Les juges d’instruction avaient convoqué jeudi l’ancienne garde des Sceaux en vue d’une mise en examen pour «corruption passive» et «trafic d’influence passif de personne chargée d’un mandat électif public dans une organisation internationale» ainsi que pour «recel d’abus de pouvoir», selon le parquet national financier (PNF).
Dans la nuit de jeudi à vendredi, au terme d’un interrogatoire de seize heures, la maire LR du VIIe arrondissement de Paris a finalement été placée sous le statut de témoin assisté, intermédiaire entre ceux de simple témoin et de mis en examen.

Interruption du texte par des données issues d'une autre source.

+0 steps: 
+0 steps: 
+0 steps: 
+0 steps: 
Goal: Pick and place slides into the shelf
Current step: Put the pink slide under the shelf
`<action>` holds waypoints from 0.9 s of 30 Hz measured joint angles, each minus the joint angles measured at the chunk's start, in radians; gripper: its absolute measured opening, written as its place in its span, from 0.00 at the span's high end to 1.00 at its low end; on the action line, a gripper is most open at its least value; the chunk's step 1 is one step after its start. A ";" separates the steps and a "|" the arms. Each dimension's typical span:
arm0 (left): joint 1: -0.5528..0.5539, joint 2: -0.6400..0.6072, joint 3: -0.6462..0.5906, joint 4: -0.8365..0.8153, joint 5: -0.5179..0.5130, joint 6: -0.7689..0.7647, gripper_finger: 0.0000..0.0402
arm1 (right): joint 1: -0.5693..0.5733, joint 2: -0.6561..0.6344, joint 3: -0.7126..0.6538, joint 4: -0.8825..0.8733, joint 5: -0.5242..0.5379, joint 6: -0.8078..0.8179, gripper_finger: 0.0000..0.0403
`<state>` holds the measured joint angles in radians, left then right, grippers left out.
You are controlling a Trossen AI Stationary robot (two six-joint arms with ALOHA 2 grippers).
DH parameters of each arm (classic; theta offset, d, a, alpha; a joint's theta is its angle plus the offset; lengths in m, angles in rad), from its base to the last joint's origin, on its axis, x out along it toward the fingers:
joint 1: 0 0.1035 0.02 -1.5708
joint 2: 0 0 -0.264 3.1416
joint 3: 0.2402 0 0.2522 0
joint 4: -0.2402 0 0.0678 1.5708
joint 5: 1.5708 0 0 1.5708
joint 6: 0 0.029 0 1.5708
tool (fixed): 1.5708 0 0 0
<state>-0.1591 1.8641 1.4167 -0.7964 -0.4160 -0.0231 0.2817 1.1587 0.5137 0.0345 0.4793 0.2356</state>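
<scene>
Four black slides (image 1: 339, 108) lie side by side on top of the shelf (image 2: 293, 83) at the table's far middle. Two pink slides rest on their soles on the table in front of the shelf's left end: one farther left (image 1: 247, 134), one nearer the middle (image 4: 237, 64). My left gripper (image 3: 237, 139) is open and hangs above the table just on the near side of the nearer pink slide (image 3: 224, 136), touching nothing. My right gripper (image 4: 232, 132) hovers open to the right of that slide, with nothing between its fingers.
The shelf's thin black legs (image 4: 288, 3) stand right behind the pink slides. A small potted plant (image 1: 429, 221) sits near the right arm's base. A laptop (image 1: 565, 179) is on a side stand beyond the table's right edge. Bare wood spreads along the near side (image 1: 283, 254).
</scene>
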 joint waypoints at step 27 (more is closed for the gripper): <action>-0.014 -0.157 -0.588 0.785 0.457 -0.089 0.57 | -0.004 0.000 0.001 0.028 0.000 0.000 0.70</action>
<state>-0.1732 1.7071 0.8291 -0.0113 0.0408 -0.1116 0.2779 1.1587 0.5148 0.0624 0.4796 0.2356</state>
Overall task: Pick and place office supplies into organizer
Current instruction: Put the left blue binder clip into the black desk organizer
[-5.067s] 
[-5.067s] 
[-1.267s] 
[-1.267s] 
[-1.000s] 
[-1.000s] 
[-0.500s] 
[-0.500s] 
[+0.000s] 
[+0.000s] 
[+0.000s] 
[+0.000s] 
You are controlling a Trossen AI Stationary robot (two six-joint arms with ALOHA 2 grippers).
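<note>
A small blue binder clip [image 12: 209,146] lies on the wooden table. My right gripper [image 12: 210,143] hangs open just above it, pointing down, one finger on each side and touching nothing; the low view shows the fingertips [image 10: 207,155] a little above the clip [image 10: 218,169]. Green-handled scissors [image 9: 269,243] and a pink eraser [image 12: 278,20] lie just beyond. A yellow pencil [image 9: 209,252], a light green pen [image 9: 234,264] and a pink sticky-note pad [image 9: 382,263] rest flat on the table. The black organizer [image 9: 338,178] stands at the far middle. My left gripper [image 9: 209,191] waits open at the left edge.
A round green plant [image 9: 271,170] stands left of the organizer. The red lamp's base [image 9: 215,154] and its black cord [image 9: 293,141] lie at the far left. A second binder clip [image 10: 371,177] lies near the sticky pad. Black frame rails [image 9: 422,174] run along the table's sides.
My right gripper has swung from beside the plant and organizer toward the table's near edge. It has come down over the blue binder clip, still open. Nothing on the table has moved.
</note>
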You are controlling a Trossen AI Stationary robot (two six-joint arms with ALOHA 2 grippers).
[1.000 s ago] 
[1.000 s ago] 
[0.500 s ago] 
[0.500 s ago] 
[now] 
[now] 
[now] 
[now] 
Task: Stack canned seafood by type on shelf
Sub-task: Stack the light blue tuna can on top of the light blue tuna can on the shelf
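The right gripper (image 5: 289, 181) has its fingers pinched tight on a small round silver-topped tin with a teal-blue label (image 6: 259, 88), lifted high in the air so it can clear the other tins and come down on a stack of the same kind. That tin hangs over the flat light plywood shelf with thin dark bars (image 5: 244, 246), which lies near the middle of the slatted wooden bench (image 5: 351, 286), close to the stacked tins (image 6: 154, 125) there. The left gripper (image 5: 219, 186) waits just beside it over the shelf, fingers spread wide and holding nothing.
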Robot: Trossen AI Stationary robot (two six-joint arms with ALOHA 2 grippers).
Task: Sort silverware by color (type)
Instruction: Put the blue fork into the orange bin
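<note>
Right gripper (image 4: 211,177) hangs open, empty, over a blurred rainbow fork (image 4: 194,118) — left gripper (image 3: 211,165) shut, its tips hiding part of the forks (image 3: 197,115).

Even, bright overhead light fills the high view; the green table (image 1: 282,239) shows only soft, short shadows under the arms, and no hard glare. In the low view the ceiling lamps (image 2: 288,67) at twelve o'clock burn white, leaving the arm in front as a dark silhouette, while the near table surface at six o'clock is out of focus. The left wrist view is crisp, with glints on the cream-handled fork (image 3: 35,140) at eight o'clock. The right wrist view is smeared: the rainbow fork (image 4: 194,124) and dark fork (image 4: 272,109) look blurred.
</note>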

«Rachida Dati a été placée sous le statut de témoin assisté car elle a démontré auprès des juges d’instruction qu’elle avait travaillé comme avocate entre 2009 et 2012 pour l’alliance Renault-Nissan», a expliqué à l’AFP Me Olivier Pardo, qui la défend avec Mes Olivier Baratelli et Francis Teitgen.
«C’est un premier pas», a de son côté déclaré Me Jean-Paul Baduel, avocat d’une actionnaire de Renault, Danièle Coutaz-Repland, qui avait porté plainte le 17 avril 2019 et poussé le PNF à ouvrir une enquête.
Celle-ci portait sur des contrats noués par RNBV, la filiale néerlandaise de l’alliance Renault-Nissan, lorsque Carlos Ghosn était encore PDG du groupe automobile.
Cette plainte visait Rachida Dati, mais aussi le criminologue Alain Bauer, Carlos Ghosn et son épouse. A l’époque, Me Baduel avait fait état de «soupçons» sur «l’usage inconsidéré des fonds de Renault» par son ex-patron via cette filiale.
L’été suivant, la suite des investigations avaient été confiées à trois juges d’instruction du pôle financier de Paris.
Selon une source proche du dossier, Mme Dati, qui nie toute irrégularité, aurait touché 900.000 euros d’honoraires en tant qu’avocate entre 2010 et 2012, alors qu’elle était à l’époque aussi députée européenne. Alain Bauer aurait quant à lui touché un million d’euros entre 2012 et 2016 pour des activités de consultant en sécurité, via sa société AB Conseil.
Perquisitions menées chez Renault
Entendu en septembre 2019 par les magistrates, Me Baduel avait maintenu ses accusations, en s’appuyant sur les résultats de l’enquête -aujourd’hui close- sur la fausse affaire d’espionnage chez Renault, auxquels il a eu accès en tant qu’avocat de l’un des mis en cause.
Dans le cadre de cette ancienne affaire, des perquisitions avaient été menées chez Renault, notamment dans le bureau de Carlos Ghosn, fin 2011. Or, selon une source proche du dossier, aucun élément attestant du travail de Rachida Dati n’y avait été retrouvé par les enquêteurs.
Selon Le Monde, qui avait publié un article en septembre dernier, les juges soupçonnent un «emploi de complaisance» de Mme Dati.
«Les policiers n’ont pas vraiment trouvé de trace concrète de son activité pour Renault, si ce n’est quelques actions s’apparentant à du lobbying, par ailleurs rigoureusement proscrites pour un député européen», écrivait le quotidien.
Selon la convention d’honoraires adressée à Carlos Ghosn par Mme Dati, dévoilée par Le Monde, cette dernière s’engageait à «l’assister dans la détermination de la conduite de la politique d’extension internationale» du groupe, «notamment dans les pays du Moyen-Orient et du Maghreb.»
Elle demandait une stricte confidentialité sur cette collaboration.
Les noms de Rachida Dati et d’Alain Bauer ont par ailleurs été cités dans un audit du cabinet Mazars, mené à la demande de Renault et Nissan afin d’examiner les dépenses litigieuses de RNBV, qui font l’objet d’une autre enquête judiciaire ouverte au parquet de Nanterre.
Ce rapport, transmis à la justice, a identifié 11 millions d’euros de dépenses suspectes de cette filiale à 50-50 entre Renault et Nissan, créée par Carlos Ghosn pour incarner l’alliance des deux constructeurs.